GIVEN MATERIAL Block Start

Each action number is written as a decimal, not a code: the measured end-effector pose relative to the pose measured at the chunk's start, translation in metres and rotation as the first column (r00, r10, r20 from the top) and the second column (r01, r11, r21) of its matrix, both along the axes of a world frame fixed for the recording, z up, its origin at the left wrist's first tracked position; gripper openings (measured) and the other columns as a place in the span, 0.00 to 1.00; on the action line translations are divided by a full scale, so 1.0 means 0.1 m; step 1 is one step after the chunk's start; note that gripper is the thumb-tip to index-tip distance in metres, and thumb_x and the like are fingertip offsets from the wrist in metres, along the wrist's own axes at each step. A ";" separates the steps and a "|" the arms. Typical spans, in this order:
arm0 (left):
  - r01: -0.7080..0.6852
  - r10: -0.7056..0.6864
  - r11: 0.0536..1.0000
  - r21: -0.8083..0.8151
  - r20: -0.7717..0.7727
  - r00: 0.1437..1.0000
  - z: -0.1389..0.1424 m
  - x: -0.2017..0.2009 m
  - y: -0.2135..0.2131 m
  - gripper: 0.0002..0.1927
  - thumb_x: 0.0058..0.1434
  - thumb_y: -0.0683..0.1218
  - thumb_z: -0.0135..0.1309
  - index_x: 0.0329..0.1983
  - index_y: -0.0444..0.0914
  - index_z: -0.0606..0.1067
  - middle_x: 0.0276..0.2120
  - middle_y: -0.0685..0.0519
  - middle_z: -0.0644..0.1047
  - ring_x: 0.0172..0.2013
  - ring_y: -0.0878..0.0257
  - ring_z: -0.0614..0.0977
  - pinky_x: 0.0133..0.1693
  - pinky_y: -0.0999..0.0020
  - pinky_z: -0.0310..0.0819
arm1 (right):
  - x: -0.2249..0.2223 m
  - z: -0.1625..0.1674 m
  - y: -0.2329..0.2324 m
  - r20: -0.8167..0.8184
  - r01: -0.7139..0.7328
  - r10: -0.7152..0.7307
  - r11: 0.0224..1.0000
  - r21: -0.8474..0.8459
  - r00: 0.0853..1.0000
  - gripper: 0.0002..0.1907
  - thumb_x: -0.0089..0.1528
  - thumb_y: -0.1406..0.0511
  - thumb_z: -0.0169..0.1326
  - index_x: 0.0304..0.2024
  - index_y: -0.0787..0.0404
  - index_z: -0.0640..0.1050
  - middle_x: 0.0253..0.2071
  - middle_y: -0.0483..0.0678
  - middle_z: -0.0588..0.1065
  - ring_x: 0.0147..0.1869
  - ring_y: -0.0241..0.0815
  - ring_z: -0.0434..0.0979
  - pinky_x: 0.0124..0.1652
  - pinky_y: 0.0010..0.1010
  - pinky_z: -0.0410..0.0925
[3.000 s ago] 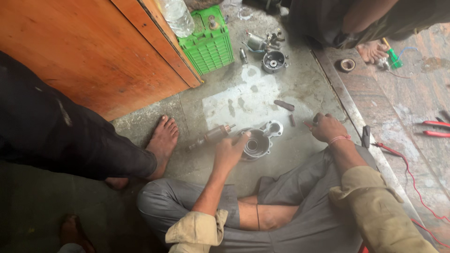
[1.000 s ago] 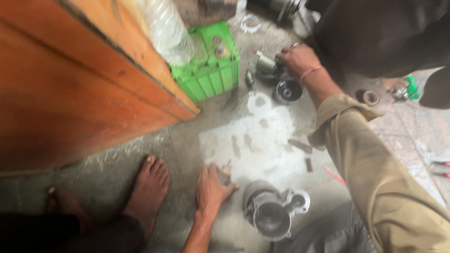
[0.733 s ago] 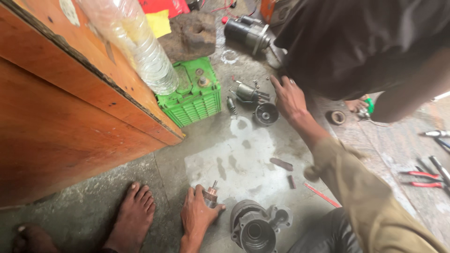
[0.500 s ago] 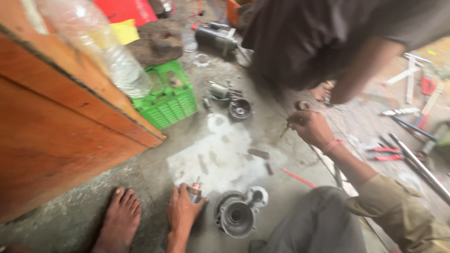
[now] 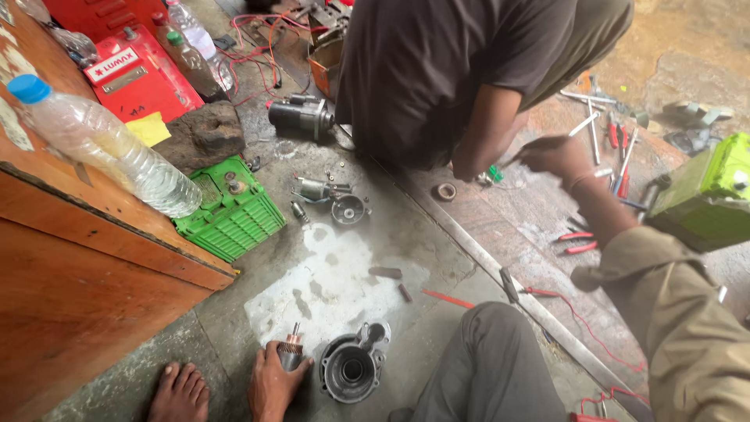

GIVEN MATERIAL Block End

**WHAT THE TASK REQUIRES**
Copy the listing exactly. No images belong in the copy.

**ANSWER**
Each action number is written as a decimal, not a code: the measured end-effector pose relative to the pose measured at the chunk's start, translation in metres and rotation as the first column (r00, r10, r20 from the top) and the second column (r01, r11, r21) of its matrix, both along the axes of a world frame fixed for the recording, z up, its origin at the left wrist's first tracked position; gripper openings (measured) and the other columns as a place in the span, 0.00 to 1.00; on the action line translations are divided by a full scale, so 1.0 means 0.1 m; step 1 is one step after the chunk's start; note that gripper is the thumb-tip to index-tip distance in metres, and thumb_x and the like are fingertip offsets from the wrist in metres, along the wrist's own axes at each step. A ";" separates the steps and a "|" the arms. Typical spans, in this order:
arm0 (left):
  - r01: -0.7080..0.6852
  - r10: -0.7056..0.6864
  - r11: 0.0536..1.0000
  - r21: -0.8083..0.8151
  - r20: -0.7717..0.7727
  - r00: 0.1437..1.0000
  - z: -0.1389..0.1424 m
  - x: -0.2017..0.2009 m
  - y: -0.2135..0.2131 m
  - gripper: 0.0002..0.1927
  - thumb_x: 0.0058..0.1434
  - thumb_y: -0.0683..0.1218
  - thumb_z: -0.0135..0.1309
  - index_x: 0.0329..0.1983
  - index_y: -0.0444..0.0914
  - index_z: -0.0606..0.1067
  - middle_x: 0.0276..0.2120
  - middle_y: -0.0685..0.0519
  - middle_z: -0.0644..0.1047
  - ring_x: 0.0172..0.2013
  - ring_y: -0.0878..0.0257
  - ring_z: -0.0614..0.0977
  - pinky_x: 0.0133..0.1693
  - pinky_y: -0.0999..0.0020
  - pinky_z: -0.0310..0.0819
arm1 (right):
  - x: -0.2249..0.2223 m
  - z: -0.1625..0.1674 m
  - y: -0.2329..0.2324 m
  - r20: -0.8167..0.8184
  - r01: -0.7139..0.7328
  - r10: -0.7152..0.7307
  - r11: 0.0224..1.0000
  - r21: -0.8474..0.8459
  - r00: 0.0853..1.0000
  - gripper: 0.0002..0.1907
  - thumb_x: -0.0089..0.1528
  - thumb_y: -0.1406..0.0511
  - thumb_z: -0.0169..0.1326
  - index_x: 0.0304..0.2024
  - index_y: -0.0787..0.0404
  - index_z: -0.0640..0.1050
  - middle_x: 0.0253..0.2071
  - middle_y: -0.0483..0.0678
  - middle_z: -0.0588..0.1065
  - ring_x: 0.0147..0.1869
  - ring_y: -0.0241..0.0815
  - ring_z: -0.0434..0.0979
  - pinky_x: 0.0124..0.1652
  - pinky_y: 0.0010..0.1010
  - pinky_z: -0.0410..0.0925
[3.000 s ago] 
[1.000 s ago] 
[0.733 s ago] 
[0.500 s ago] 
[now] 

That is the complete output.